→ **Try it**:
Set down, please, exactly the lines below that run from the line with "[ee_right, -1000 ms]" to the line with "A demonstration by", both lines included.

→ **Source data**:
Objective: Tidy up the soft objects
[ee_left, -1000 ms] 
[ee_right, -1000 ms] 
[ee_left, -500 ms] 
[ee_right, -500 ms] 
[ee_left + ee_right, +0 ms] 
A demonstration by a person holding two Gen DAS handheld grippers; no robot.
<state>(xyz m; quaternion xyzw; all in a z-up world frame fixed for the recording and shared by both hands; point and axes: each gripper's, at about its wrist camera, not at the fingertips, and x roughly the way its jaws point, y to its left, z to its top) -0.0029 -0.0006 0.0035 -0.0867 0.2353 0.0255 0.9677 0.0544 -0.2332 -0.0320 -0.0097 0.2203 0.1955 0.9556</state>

→ **Task solution**:
[ee_right, -1000 ms] 
[ee_left, -500 ms] 
[ee_right, -500 ms] 
[ee_left + ee_right, +0 ms] 
A demonstration by a person holding two Gen DAS handheld grippers; no robot.

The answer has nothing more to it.